Exciting Data Science Trends For 2020

If there’s a fuel to the tech industry which is driving it, then it is the data we collect each day, every day. There’s is no doubt about the importance of data that is collected in organizations day after day. From digital transformation to growth verticals, data is the supporting factor of almost every company procedure. Data science developers can help you extract value relevant to any workflow through this collected information. So, it is not hard to gauge the significance of data.

For this reason, there are multiple data science trends that we are or will observe in the year 2020. In this article, we will discuss the top 4 of these trends that you may have already started noticing.

Learning Of Blog

  • Some Data Science Trends We Will Observe in 2020

o Python Will Lead
o NLP Will Also Follow
o Cloud-Based Execution
o Data Privacy

  • Conclusion

If you are impressed by the way data science developers are surfacing and improving the businesses’ growth markers, read on to understand some data science trends.

Some Data Science Trends We Will Observe in 2020

Have you ever utilized data to create reports on the performance of your team? Or have you ever created a forecast of sales based on past verticals?

We have all utilized data science in some of the other manner at some point in the business. This utilization is about to increase in the coming years. Let’s see how:

1. Python Will Lead

In the past few years, we have seen multiple programming languages emerge from nowhere and become important in the market. But, we have also seen the increasing usage of Python programming language through the years. Don’t you think? You can understand the popularity of python programming language with the help of the statement released by Stack Overflow’s survey

Python, the fastest-growing major programming language, has risen in the ranks of programming languages in our survey yet again, edging out Java this year and standing as the second most loved language (behind Rust).

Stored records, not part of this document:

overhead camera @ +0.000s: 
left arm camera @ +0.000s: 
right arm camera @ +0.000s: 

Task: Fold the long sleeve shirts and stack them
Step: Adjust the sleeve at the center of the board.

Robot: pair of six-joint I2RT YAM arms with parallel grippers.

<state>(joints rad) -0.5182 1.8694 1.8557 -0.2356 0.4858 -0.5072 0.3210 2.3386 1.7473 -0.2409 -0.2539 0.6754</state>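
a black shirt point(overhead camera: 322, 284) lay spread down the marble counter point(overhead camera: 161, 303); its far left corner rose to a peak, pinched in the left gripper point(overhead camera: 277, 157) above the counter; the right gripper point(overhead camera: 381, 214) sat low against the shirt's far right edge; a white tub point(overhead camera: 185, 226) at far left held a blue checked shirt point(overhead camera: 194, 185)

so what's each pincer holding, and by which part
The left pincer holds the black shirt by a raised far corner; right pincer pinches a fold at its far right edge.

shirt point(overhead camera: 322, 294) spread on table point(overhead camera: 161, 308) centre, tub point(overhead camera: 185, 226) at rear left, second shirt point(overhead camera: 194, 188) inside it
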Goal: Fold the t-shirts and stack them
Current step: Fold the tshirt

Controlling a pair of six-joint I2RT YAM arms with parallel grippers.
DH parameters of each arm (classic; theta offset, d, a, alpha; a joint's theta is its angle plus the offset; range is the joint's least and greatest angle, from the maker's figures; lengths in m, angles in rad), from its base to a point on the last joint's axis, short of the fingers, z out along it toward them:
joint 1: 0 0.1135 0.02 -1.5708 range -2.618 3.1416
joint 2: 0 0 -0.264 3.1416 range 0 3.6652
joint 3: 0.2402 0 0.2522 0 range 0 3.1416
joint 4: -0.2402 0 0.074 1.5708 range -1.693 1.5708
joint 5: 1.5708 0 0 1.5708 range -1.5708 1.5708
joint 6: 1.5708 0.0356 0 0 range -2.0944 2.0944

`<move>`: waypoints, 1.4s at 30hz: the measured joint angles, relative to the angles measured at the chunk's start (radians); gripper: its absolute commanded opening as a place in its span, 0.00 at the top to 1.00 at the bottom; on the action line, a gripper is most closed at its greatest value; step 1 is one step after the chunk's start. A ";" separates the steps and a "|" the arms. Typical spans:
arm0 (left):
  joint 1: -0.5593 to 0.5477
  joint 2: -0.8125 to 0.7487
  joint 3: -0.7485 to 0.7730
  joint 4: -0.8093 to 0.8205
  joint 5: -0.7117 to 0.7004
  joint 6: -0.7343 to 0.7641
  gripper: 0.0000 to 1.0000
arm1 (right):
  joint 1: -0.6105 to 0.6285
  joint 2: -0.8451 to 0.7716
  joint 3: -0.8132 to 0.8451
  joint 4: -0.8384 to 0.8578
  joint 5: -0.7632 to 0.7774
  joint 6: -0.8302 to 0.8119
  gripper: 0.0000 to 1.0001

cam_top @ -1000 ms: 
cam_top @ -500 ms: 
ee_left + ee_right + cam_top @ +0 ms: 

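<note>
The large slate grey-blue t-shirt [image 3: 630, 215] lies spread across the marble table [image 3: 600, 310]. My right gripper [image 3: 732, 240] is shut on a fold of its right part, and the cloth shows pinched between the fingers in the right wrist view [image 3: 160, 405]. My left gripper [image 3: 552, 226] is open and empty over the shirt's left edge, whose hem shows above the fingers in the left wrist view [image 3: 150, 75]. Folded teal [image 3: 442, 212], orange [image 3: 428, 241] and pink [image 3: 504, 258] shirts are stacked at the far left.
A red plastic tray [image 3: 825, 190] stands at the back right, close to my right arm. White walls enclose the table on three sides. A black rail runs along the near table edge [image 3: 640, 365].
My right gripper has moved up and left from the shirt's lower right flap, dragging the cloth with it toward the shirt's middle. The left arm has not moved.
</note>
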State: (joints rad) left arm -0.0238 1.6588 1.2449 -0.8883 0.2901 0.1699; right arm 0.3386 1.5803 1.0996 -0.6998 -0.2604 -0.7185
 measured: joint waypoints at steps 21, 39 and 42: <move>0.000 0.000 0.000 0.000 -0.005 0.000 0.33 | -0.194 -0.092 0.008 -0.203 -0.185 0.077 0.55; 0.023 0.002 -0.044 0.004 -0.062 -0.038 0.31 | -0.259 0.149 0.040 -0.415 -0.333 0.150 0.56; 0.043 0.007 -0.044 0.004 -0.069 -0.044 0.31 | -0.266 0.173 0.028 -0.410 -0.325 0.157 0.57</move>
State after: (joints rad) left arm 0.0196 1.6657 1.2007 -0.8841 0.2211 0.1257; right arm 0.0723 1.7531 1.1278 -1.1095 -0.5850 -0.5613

While an array of supporters are still on the side of R, the python programming language is leading. Most of the data science developers utilize python for processing datasets, and this trend is not going anywhere for a long time. We will only see it increase this year. The reason behind this popularity is its simple syntax, which even non-programming background professionals can learn.

2. NLP Will Also Follow

Other than python, natural language processing usage in data science will also increase. This is because NLP can bring a value proposition to the business by allowing direct questions in normal language for enhanced insights. We have always adored conversational analytics and NLP usage for analytics. This is because even non-programming or data science professionals are able to gain insights with NLP. In 2020, we will see no change in the importance of NLP. It will boost business intelligence and analytics adoptions amongst business users and front-office employees.

The driver of this trend will be the NLP’s ability to integrate into routine analytics making working easier for every business user. This empowers users to analyze and interpret valuable information through NLP.

3. Cloud-Based Execution

We are sure that you saw that one coming. Today, considering the COVID-19 conditions, the cloud is everywhere. Most of the organizations have started using advanced cloud applications and implementations to collaborate with the team. In a situation like this, how can on-demand computing not thrive? Although its progress seemed natural till the last year and we were slowly proceeding towards cloud implementations, now the requirement has accelerated. Most of the data science developers are in their homes working remotely. They need cloud-based computing power to access data and resources on the go.

If we consider the growth of data science and cloud alongside, it is highly likely that we will see the entire data science structure move to the cloud in the next few years only. This will help in managing a large volume of data and improving computing capabilities.

4. Data Privacy

People are more cautious about their data today. Hence, even with the large amount of data that is being collected, data science developers need to ensure the privacy of this data. This is because in between aggressive marketing trick, data security can’t be overlooked.

In fact, multiple security and privacy regulations make it almost impossible to overlook data security. For example, GDPR. Looking at this will see companies use a stronger architecture for maintaining and properly utilizing the data of users to avoid theft and threat of any manner.

Conclusion

Data science developers have started moving in a direction where data science is utilized daily for valuable insights in a secure manner. With that, the industry is also changing and new trends are evolving. To keep pace, understand the above data science trends and start implementing these changes in your company.